Brief: Locate each line of the material that contains "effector", then return it.
--- Material provided ---
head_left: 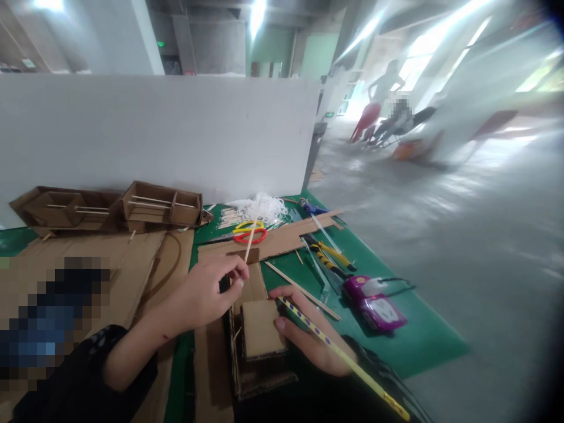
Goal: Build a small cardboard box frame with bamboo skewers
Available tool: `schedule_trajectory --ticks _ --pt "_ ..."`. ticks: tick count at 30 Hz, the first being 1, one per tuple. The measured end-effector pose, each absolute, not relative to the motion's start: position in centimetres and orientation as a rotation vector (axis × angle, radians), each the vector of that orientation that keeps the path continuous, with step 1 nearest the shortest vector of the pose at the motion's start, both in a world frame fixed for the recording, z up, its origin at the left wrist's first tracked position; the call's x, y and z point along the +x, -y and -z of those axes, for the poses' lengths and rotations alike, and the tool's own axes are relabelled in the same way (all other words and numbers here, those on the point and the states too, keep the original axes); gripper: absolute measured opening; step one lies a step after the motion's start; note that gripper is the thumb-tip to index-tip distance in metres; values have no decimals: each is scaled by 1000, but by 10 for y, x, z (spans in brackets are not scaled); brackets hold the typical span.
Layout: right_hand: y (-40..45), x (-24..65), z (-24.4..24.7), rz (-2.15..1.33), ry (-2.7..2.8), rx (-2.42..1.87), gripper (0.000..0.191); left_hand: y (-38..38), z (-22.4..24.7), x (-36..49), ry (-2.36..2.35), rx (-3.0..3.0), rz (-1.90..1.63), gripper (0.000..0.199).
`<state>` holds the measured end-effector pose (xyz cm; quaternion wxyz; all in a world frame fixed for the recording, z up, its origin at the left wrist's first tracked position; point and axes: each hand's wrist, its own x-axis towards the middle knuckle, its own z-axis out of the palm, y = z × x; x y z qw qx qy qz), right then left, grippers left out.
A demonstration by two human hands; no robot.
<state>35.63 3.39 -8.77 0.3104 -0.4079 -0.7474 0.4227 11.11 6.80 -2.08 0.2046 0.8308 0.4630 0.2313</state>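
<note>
My left hand (218,291) pinches a thin wooden stick (251,239) between thumb and fingers; the stick points up and away. Close to my right hand (312,335) is a small cardboard structure (264,329) with a square block on top, and the fingertips of that hand touch the block's right side. A yellow pencil-like rod with purple dots (352,365) lies across my right hand, its far end between thumb and forefinger. Beyond my hands, scissors with red and yellow handles (250,236) rest near a long cardboard strip (286,235).
A long cardboard model (163,205) stands at the back left. White string (264,208), pliers (330,255), a glue gun (312,207) and a purple power socket (374,305) lie on the green table (423,335). A white partition (154,129) rises behind; people are at the far right.
</note>
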Motion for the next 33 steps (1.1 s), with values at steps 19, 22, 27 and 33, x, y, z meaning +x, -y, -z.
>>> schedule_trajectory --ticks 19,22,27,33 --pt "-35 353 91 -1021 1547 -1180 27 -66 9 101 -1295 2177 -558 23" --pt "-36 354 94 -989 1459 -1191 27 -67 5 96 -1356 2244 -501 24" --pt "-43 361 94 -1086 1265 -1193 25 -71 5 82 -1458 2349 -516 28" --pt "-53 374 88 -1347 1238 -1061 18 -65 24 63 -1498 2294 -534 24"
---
Response area:
Available tool: `schedule_trajectory --ticks _ --pt "_ ..."`. ticks: tick count at 30 Hz, the first being 1, one per tuple. The measured end-effector pose, each absolute, not relative to the motion's start: position in centimetres and orientation as a rotation vector (axis × angle, radians), each the vector of that orientation that keeps the path continuous, with step 1 nearest the shortest vector of the pose at the motion's start, both in a world frame fixed for the recording, z up, its origin at the left wrist's first tracked position; the call's x, y and z point along the +x, -y and -z of those axes, for the poses' lengths and rotations alike, and the tool's own axes are relabelled in the same way (all other words and numbers here, those on the point and the states too, keep the original axes); gripper: absolute measured opening; step one lies a step after the motion's start; note that gripper is the thumb-tip to index-tip distance in metres; values have no decimals: each is scaled by 1000, but by 10 for y, x, z (spans in brackets are not scaled); brackets hold the typical span.
`<state>` holds the measured end-effector pose (xyz cm; quaternion wxyz; all in a world frame fixed for the recording, z up, its origin at the left wrist's first tracked position; point and axes: each hand's wrist, its own x-axis towards the middle knuckle, its own z-axis out of the palm, y = z × x; x y z qw qx qy qz), right then left, grippers left out.

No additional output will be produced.